French musician (1947–2021)

Ghédalia Tazartès (12 May 1947 – 9 February 2021) was a French musician.

==Biography==
Tazartès was born into a Judaeo-Spanish family in the 10th arrondissement of Paris. He quickly ascended into a musical career, with musician David Fenech defining his music as "unclassifiable". He rarely performed in concerts and released few albums, but was still able to make a living from dance, theatre, and cinema.

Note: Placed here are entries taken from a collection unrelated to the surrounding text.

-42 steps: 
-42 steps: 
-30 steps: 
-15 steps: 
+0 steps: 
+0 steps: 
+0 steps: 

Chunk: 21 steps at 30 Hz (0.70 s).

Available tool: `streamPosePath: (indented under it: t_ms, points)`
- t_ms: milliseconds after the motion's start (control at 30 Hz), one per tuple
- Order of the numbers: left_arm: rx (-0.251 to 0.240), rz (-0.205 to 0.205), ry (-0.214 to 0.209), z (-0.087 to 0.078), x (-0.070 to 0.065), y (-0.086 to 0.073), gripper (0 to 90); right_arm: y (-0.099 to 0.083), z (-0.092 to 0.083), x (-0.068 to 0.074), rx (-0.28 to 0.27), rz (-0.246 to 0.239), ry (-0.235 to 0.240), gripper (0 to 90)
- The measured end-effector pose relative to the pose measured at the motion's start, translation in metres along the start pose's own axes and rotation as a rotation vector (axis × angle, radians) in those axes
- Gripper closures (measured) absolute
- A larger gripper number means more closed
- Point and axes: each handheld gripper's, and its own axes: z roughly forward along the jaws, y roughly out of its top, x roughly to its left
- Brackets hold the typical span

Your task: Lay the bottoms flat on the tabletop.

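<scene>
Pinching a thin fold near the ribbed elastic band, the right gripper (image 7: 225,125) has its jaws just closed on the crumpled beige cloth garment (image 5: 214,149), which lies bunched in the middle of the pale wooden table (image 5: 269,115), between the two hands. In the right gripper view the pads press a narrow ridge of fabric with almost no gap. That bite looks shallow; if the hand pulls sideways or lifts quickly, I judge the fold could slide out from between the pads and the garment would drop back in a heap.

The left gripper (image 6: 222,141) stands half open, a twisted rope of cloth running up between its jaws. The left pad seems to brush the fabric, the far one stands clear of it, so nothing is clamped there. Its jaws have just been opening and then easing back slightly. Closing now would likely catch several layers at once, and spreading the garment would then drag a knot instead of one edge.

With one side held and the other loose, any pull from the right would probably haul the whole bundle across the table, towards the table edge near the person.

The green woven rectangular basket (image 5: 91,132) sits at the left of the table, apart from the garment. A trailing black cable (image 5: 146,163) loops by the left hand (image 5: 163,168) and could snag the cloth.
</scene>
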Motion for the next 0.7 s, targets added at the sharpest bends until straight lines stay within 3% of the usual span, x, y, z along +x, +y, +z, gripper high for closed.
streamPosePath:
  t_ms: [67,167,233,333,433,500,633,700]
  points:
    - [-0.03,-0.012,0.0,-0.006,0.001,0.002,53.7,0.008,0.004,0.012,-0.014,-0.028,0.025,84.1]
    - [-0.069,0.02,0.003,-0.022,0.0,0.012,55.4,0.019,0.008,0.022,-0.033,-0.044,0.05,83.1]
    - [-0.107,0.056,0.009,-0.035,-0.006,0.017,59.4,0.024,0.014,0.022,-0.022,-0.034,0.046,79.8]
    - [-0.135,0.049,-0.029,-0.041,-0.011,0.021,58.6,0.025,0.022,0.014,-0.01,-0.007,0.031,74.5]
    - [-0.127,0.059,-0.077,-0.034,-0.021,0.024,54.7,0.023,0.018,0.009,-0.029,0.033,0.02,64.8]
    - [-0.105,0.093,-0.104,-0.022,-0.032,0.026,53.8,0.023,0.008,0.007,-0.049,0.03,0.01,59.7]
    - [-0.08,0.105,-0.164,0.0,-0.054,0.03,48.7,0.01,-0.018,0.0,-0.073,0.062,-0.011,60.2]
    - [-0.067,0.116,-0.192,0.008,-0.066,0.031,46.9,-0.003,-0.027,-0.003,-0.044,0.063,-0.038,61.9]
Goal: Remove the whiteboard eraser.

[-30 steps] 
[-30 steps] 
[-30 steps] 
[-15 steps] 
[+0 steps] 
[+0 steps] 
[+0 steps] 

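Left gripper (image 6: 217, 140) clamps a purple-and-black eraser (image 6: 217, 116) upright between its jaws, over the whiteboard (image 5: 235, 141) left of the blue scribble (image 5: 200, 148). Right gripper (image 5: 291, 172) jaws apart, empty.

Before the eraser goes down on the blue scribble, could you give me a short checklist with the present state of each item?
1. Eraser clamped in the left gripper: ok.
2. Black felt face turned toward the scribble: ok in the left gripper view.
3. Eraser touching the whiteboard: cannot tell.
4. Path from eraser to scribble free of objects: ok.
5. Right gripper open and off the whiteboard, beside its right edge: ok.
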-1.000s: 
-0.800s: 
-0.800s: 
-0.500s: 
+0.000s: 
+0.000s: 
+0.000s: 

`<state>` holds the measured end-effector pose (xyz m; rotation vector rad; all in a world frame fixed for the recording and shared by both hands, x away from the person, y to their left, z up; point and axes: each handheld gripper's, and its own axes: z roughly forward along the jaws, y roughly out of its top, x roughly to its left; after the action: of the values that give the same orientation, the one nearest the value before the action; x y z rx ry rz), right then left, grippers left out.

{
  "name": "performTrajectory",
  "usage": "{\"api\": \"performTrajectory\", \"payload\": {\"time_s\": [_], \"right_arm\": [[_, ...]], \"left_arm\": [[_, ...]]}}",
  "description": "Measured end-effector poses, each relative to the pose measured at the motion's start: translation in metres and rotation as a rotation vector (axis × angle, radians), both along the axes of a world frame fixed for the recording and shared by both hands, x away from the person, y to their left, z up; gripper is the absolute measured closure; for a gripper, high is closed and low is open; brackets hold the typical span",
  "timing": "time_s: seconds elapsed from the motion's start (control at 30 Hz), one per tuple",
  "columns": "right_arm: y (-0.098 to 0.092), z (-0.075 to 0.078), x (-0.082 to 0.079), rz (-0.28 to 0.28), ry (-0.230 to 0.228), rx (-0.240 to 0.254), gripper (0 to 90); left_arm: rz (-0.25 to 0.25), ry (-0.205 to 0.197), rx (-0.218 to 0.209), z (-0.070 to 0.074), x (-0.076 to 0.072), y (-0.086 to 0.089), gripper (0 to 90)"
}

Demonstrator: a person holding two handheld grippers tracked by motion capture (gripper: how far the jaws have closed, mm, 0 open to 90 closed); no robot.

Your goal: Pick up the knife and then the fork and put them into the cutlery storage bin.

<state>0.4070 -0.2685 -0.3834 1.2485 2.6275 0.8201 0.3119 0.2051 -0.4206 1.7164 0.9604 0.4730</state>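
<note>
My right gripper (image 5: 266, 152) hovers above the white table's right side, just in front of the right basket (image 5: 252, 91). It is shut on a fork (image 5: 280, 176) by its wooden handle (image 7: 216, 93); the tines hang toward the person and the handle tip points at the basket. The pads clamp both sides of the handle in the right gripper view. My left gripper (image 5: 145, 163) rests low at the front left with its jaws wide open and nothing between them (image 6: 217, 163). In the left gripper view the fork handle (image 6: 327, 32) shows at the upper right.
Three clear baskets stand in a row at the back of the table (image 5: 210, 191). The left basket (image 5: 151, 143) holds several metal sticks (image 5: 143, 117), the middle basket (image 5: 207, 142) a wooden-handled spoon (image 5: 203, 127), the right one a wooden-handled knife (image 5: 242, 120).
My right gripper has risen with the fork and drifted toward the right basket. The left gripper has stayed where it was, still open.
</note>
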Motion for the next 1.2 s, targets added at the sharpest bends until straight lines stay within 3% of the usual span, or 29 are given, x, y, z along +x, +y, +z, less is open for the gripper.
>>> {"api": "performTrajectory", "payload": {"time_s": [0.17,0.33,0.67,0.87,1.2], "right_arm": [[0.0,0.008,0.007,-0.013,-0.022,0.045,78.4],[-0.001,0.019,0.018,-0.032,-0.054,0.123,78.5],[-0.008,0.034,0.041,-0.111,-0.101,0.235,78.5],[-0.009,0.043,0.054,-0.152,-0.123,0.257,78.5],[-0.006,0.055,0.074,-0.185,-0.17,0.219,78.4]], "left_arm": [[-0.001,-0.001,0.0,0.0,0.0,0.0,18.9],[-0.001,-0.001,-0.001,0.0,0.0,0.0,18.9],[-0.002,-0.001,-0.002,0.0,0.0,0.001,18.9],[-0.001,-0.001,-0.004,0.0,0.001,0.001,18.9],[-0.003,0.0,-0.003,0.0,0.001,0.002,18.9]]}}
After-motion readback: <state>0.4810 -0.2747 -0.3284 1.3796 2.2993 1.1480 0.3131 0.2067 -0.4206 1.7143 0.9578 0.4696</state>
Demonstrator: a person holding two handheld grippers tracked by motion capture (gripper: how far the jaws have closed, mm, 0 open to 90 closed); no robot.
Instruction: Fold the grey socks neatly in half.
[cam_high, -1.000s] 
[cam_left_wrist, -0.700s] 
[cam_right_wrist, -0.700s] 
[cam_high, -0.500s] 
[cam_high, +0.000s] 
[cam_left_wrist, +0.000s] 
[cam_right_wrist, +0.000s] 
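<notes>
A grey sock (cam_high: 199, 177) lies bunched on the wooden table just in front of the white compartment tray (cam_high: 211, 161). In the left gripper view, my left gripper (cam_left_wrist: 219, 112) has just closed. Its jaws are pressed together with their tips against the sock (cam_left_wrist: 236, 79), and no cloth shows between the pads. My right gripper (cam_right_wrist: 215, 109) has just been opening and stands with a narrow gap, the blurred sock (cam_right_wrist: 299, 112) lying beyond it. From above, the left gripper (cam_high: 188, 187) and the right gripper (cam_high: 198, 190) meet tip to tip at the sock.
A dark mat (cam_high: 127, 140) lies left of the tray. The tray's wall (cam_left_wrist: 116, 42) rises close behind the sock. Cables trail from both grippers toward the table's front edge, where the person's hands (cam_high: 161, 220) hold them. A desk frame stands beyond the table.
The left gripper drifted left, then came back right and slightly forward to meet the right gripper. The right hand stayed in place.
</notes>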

Tazartès was often perceived to be in the musique concrète genre, thanks to his manipulation of Revox tapes, although he later discovered the works of Pierre Schaeffer and Pierre Henry. He collaborated with Michel Chion on the albums La Ronde and Diasporas / Tazartès. According to Pierre Hemptinne, "What interests him is what these sound objects have to say about the world around us, the tangible and intangible world, the world of commercial and non-commercial exchange. It makes them more talkative, it makes them talk by plunging them into arrangements which are foreign to them. He cuts and edits sound images according to the techniques used in cinema and this technique brings out their meaning". Web magazine Néosphères said that "he reappropriates or recreates the idioms of certain traditional music". Additionally, he taught himself how to play a number of different instruments.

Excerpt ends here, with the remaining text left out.